Everything in the listing below has to be repeated exactly, except the pictures.
▶
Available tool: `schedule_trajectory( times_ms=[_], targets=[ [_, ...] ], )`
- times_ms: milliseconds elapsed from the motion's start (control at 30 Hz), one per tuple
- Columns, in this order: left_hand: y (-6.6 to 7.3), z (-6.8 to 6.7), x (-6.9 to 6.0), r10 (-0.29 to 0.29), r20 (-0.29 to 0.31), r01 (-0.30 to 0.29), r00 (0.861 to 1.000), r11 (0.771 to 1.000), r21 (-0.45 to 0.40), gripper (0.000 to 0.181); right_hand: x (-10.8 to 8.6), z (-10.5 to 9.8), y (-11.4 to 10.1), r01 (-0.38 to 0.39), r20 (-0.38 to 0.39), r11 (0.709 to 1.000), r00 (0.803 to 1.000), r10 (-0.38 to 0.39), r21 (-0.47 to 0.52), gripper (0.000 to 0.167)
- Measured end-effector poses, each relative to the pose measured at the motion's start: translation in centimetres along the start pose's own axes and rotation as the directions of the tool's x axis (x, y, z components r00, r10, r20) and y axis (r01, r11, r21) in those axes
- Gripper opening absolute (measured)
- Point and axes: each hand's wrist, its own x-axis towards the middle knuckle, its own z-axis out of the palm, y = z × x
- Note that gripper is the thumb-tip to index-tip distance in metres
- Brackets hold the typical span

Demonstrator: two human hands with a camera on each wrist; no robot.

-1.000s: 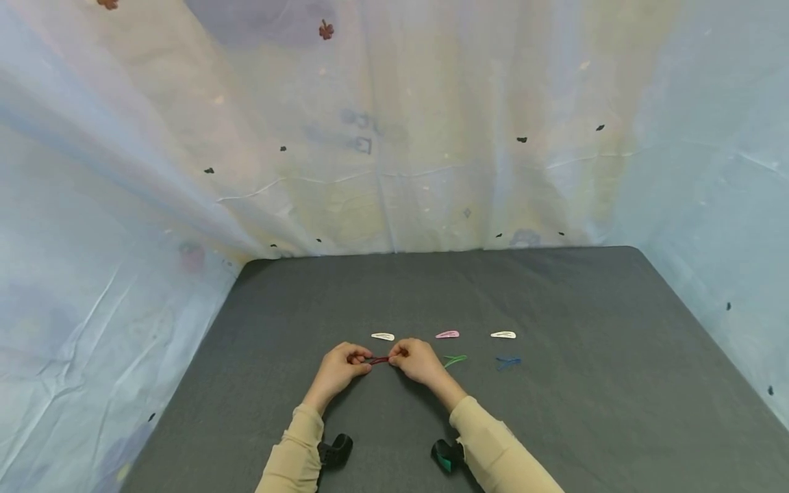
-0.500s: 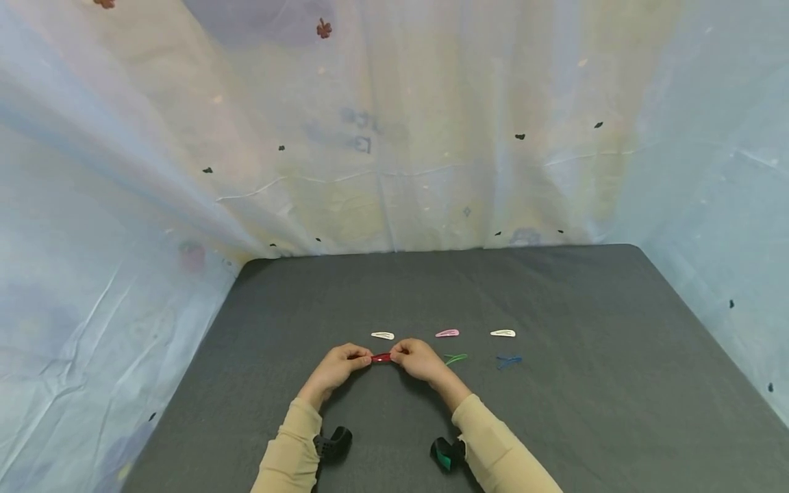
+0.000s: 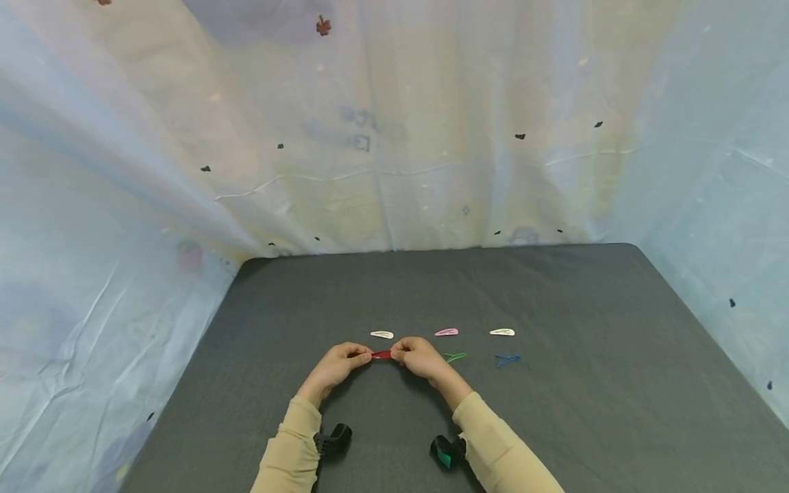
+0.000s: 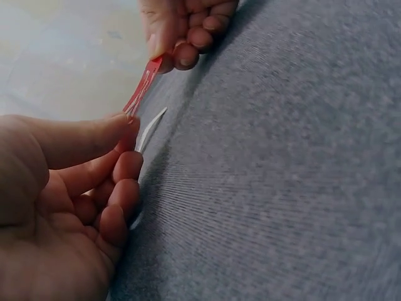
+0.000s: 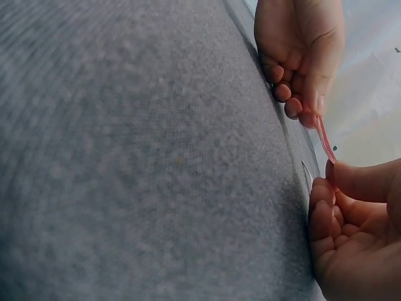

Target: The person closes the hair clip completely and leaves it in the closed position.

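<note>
A red snap hair clip (image 3: 381, 355) is stretched between my two hands, just above the dark table. My left hand (image 3: 335, 368) pinches one end between thumb and forefinger, and my right hand (image 3: 422, 359) pinches the other. The left wrist view shows the slim red clip (image 4: 143, 88) with its thin metal-like strips, its ends covered by fingertips. From the right wrist, the clip (image 5: 325, 141) appears edge-on and slightly bowed. Just beyond the hands lies a white snap clip (image 3: 382, 335). Close to my right wrist is a green clip (image 3: 455, 357), spread in a V.
A pink clip (image 3: 446, 332) and another white clip (image 3: 502, 332) continue the back row to the right. In front of them lies a blue clip (image 3: 508, 360) with its arms apart. The grey table (image 3: 585, 411) meets a hanging patterned cloth (image 3: 431, 137) at the back.
A second ago the red clip showed as thin, dark, parted strands; now its broad red face shows. Both hands keep their pinch and have barely shifted.
</note>
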Motion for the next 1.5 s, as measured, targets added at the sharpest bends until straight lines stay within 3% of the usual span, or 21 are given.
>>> schedule_trajectory(
  times_ms=[633, 933, 1233, 1500],
  targets=[
    [0.4, -0.2, -0.3, -0.052, 0.065, 0.059, 0.997, 0.991, -0.119, 0.023, -0.3, -0.2, -0.2, -0.017, 0.066, 0.998, 0.998, 0.013, 0.059, 0.019],
    [0.5, 0.2, -0.2, -0.05, -0.039, 0.046, 0.998, 0.993, -0.11, 0.015, 0.0, -0.4, 0.6, 0.002, -0.009, 0.997, 1.0, -0.001, 0.074, 0.017],
    [0.5, 0.6, 0.1, -0.019, -0.087, 0.007, 0.996, 0.99, -0.14, 0.011, 0.2, 0.5, 0.7, 0.085, -0.066, 0.989, 0.993, -0.093, -0.119, 0.008],
    [0.7, 1.2, 0.2, 0.039, -0.165, -0.037, 0.986, 0.999, 0.014, 0.01, 0.0, 1.0, 0.3, 0.169, -0.089, 0.924, 0.973, -0.211, -0.344, 0.012]
  ],
)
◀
▶ [Response]
Available tool: `schedule_trajectory( times_ms=[_], targets=[ [_, ...] ], )`
- times_ms: milliseconds elapsed from the motion's start (control at 30 Hz), one per tuple
- Columns, in this order: left_hand: y (-6.6 to 7.3), z (-6.8 to 6.7), x (-6.9 to 6.0), r10 (-0.29 to 0.29), r20 (-0.29 to 0.31), r01 (-0.30 to 0.29), r00 (0.861 to 1.000), r11 (0.771 to 1.000), r21 (-0.45 to 0.40), gripper (0.000 to 0.181); right_hand: x (-10.8 to 8.6), z (-10.5 to 9.8), y (-11.4 to 10.1), r01 (-0.38 to 0.39), r20 (-0.38 to 0.39), r11 (0.709 to 1.000), r00 (0.803 to 1.000), r10 (-0.38 to 0.39), r21 (-0.47 to 0.52), gripper (0.000 to 0.167)
- Measured end-effector poses, each relative to the pose measured at the motion's start: translation in centimetres along the start pose's own axes and rotation as the directions of the tool's x axis (x, y, z components r00, r10, r20) and y axis (r01, r11, r21) in those axes
- Gripper opening absolute (measured)
- Point and axes: each hand's wrist, its own x-axis towards the middle knuckle, its own z-axis out of the palm, y = z × x
- Note that gripper is the thumb-tip to index-tip distance in metres
- Brackets hold the typical span

Demonstrator: two human hands with a camera on each wrist; no robot.

-1.000s: 
-0.500s: 
+0.000s: 
+0.000s: 
+0.000s: 

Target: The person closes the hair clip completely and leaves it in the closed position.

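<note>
A red snap hair clip (image 3: 381, 355) is stretched between my two hands, just above the dark table. My left hand (image 3: 335, 368) pinches one end between thumb and forefinger, and my right hand (image 3: 422, 359) pinches the other. The left wrist view shows the slim red clip (image 4: 143, 88) with its thin metal-like strips, its ends covered by fingertips. From the right wrist, the clip (image 5: 325, 141) appears edge-on and slightly bowed. Just beyond the hands lies a white snap clip (image 3: 382, 335). Close to my right wrist is a green clip (image 3: 455, 357), spread in a V.
A pink clip (image 3: 446, 332) and another white clip (image 3: 502, 332) continue the back row to the right. In front of them lies a blue clip (image 3: 508, 360) with its arms apart. The grey table (image 3: 585, 411) meets a hanging patterned cloth (image 3: 431, 137) at the back.
A second ago the red clip showed as thin, dark, parted strands; now its broad red face shows. Both hands keep their pinch and have barely shifted.
</note>
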Motion for the next 1.5 s, as measured, targets added at the sharpest bends until straight lines stay within 3% of the usual span, or 21 are given.
>>> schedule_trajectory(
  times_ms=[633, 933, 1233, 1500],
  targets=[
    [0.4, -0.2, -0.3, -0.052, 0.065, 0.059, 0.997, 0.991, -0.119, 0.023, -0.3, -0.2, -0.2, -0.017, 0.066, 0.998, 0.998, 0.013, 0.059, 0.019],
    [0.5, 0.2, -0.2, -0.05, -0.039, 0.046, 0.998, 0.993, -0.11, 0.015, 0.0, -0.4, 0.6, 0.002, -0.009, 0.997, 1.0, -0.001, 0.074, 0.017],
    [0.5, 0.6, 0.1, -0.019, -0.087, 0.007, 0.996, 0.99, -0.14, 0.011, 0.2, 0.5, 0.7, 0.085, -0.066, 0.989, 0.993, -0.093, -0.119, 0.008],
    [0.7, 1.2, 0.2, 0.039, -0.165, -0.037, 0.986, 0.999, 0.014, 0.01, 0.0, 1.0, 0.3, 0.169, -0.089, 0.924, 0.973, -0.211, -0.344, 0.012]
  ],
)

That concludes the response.